David Randall has an interesting op-ed on sleep in the NYTimes:
Typically, mention of our ever increasing sleeplessness is followed by calls for earlier bedtimes and a longer night’s sleep. But this directive may be part of the problem. Rather than helping us to get more rest, the tyranny of the eight-hour block reinforces a narrow conception of sleep and how we should approach it. Some of the time we spend tossing and turning may even result from misconceptions about sleep and our bodily needs: in fact neither our bodies nor our brains are built for the roughly one-third of our lives that we spend in bed.The idea that we should sleep in eight-hour chunks is relatively recent. The world’s population sleeps in various and surprising ways. Millions of Chinese workers continue to put their heads on their desks for a nap of an hour or so after lunch, for example, and daytime napping is common from India to Spain.
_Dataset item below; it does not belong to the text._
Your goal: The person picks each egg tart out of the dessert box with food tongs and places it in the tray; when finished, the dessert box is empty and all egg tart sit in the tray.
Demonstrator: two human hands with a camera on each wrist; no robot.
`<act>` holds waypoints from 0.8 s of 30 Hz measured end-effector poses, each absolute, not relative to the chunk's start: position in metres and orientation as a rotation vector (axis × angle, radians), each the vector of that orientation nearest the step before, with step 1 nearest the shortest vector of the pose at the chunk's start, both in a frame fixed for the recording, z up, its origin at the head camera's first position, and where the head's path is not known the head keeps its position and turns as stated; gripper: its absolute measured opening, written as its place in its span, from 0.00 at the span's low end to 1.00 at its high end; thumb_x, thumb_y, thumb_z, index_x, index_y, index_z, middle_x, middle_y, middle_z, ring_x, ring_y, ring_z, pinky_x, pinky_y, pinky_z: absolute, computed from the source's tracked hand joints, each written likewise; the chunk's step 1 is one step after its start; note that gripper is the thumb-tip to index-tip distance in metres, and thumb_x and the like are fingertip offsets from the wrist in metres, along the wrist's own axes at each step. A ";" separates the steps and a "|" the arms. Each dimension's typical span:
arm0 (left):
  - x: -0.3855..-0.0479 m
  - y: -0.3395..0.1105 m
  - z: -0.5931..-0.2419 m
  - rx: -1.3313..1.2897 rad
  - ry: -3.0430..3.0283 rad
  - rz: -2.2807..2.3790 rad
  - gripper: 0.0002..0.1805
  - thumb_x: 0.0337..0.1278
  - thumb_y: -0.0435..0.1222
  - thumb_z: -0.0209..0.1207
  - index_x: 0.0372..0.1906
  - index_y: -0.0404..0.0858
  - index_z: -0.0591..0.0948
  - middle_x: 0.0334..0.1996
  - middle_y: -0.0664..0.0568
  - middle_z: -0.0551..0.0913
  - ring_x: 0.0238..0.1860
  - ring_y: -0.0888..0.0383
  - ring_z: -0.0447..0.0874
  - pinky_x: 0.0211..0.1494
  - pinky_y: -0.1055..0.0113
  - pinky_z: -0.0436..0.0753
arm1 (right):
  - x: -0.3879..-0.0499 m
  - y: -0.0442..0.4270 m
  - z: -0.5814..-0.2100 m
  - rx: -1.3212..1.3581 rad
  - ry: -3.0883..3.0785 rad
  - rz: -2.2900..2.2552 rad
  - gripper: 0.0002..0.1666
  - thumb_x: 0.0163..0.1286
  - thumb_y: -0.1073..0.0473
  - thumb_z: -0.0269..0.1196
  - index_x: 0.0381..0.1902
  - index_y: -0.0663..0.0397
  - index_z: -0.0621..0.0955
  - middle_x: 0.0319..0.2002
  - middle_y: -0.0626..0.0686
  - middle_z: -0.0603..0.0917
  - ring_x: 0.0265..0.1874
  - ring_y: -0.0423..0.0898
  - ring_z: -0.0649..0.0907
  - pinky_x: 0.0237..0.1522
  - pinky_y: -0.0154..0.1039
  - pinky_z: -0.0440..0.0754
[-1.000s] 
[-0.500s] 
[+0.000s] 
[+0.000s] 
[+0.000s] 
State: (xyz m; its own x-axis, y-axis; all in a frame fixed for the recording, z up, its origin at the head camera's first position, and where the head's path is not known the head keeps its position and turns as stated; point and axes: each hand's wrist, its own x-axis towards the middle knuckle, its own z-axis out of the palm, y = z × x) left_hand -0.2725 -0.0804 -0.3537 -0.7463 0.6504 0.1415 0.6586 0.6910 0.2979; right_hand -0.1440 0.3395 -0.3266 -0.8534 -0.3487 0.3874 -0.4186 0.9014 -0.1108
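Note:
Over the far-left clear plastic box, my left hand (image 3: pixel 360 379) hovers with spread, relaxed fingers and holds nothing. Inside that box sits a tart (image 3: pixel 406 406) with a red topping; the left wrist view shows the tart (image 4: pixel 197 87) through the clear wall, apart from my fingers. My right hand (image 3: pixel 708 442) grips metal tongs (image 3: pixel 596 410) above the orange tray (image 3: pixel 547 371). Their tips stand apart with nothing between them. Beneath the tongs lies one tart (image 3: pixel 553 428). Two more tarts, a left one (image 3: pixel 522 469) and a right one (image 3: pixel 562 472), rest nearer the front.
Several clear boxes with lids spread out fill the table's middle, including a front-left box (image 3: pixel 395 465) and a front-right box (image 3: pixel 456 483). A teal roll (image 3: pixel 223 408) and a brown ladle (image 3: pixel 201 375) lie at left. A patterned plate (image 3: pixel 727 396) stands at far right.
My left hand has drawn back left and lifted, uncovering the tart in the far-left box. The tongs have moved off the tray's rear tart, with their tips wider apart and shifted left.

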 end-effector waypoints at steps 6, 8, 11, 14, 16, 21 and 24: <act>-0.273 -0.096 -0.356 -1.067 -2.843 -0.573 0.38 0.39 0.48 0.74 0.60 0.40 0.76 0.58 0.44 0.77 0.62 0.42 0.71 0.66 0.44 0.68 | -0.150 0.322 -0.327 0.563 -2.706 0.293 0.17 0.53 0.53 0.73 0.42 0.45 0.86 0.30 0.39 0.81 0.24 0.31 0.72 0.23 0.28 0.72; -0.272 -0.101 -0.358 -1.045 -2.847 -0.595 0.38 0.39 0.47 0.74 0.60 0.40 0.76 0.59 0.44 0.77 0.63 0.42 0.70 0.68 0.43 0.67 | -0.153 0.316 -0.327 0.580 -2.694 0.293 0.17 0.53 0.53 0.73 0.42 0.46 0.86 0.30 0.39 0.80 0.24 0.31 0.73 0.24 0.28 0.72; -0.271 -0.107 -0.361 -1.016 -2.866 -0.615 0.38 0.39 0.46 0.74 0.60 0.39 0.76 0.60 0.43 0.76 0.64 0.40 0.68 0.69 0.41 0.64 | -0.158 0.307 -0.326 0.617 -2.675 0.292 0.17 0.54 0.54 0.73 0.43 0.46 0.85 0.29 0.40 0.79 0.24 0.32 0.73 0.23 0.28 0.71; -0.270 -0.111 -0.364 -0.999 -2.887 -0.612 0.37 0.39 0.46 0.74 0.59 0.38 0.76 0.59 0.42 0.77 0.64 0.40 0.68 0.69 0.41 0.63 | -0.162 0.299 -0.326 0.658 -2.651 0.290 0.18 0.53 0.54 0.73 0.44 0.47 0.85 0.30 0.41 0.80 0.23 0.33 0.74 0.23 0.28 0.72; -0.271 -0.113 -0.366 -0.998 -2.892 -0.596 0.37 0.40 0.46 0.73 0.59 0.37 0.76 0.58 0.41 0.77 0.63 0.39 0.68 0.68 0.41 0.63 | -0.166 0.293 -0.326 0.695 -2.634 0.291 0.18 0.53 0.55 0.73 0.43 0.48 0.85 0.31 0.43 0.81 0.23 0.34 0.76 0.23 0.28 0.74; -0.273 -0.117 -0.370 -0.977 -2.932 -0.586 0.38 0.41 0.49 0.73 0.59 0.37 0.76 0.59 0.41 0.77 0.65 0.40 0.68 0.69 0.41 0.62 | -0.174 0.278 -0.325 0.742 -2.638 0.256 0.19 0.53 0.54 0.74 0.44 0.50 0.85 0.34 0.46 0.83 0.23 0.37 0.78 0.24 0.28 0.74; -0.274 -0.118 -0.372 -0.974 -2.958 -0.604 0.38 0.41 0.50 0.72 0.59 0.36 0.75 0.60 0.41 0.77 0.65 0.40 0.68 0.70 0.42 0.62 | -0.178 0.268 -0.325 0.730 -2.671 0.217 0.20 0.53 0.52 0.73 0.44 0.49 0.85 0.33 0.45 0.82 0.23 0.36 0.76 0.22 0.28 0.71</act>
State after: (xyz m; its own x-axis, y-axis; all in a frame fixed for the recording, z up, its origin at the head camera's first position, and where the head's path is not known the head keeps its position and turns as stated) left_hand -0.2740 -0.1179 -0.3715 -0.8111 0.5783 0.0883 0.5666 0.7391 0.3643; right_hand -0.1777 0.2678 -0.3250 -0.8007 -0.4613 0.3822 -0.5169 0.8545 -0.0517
You’re talking my language here. I love naps, always have. And, while I generally get to bed relatively early, I rarely manage a solid 8-hour block. Often I’ll get up in the middle of the night and do some work. Or I’ll get up and 4 or 5 AM, do some work and two or three hourse, and then get another hour’s sleep.
But I seem to do OK.
And then there’s this, after discussing some historical references to first and second sleep:
It seemed that, given a chance to be free of modern life, the body would naturally settle into a split sleep schedule. Subjects grew to like experiencing nighttime in a new way. Once they broke their conception of what form sleep should come in, they looked forward to the time in the middle of the night as a chance for deep thinking of all kinds, whether in the form of self-reflection, getting a jump on the next day or amorous activity. Most of us, however, do not treat middle-of-the-night awakenings as a sign of a normal, functioning brain.
Well, now that I’ve been so informed, I’ll start being even more tolerant of mid-night wakings.